1

Question

What is the Best way to update a column of a table of tens of millions of rows?

1) I saw creating a new table and rename the old one when finish

2) I saw update in batches using a temp table

3) I saw single transaction (don't like this one though)

4) never listen to cursor solution for a problema like this and I think it's not worthy to try

5) I read about loading data from file (Using BCP), but have not read if the performance is better or not. was not clear if it is just to copy or if it would allow join a big table with something and then bull copy.

really would like have some advice here.

Priority is performance

At the momment I'm testing solution 2) and Exploring solution 5)

Additional Information (UPDATE)

thank you for the critical thinking in here.
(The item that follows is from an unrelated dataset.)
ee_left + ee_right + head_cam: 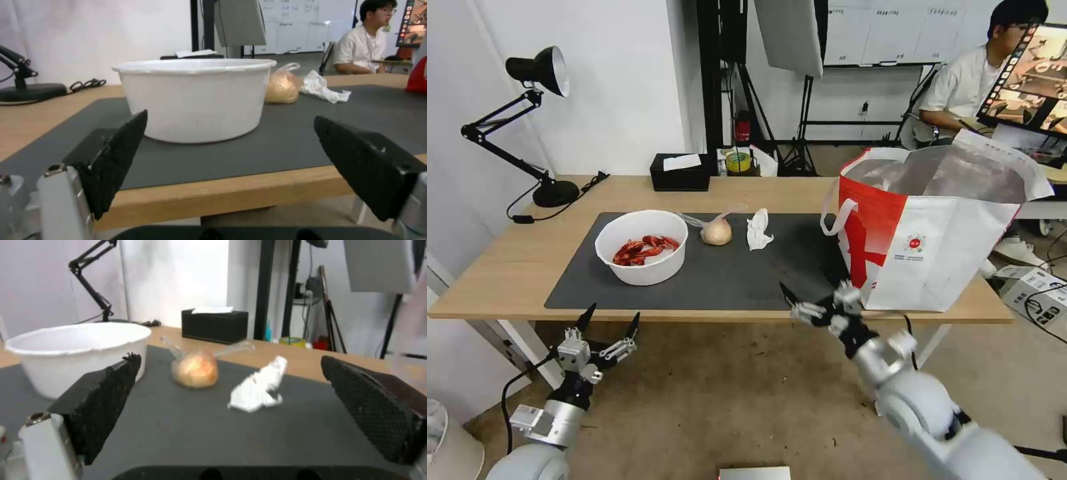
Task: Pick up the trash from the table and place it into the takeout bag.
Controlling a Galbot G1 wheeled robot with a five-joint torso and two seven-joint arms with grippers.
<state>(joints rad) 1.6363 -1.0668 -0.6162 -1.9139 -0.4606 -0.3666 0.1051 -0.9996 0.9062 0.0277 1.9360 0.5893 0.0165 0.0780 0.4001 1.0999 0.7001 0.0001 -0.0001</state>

  • The operation be done in downtime.
  • UPDATE Will not cause row forwarding
  • All the tables go indexes, average 5 indexes, although few tables got like 13 indexes.
  • the probability of target column is present in one of the table indexes something like 50%.
  • Some tables can be rebuilt and replace, others don't because they make part of a software solution, and we might lose support to those. from those tables some got triggers.
  • I'll need to do this for more than 600 tables where ~150 range from 0.8 Million to 35 Million rows
  • The update is always in the same column in the various fields

References

BCP for data transfer

Nelssen
  • 1,023
  • 1
  • 17
  • 42

1 Answers1

0

Actually it depends:

  • on the number of indexes the table contains
  • the size of the row before and after the UPDATE operation
  • type of UPDATE - would it be in place? does it need to modify the row length
  • does the operation cause row forwarding?
  • how big is the table?
  • how big would the transaction log of the UPDATE command be?
  • does the table contain triggers?
  • can the operation be done in downtime?
  • will the table be modified during the operation?
  • are minimal logging operations allowed?
  • would the whole UPDATE transaction fit in the transaction log?
  • can the table be rebuilt & replaced with a new one?
  • what was the timing of the operation on the test environment?
  • what about free space in the database - is there enough space for a copy of the table?
  • what kind of UPDATE operation is to be performed? does additional SELECT commands have to be done to calculate the new value of every row? or is it a static change?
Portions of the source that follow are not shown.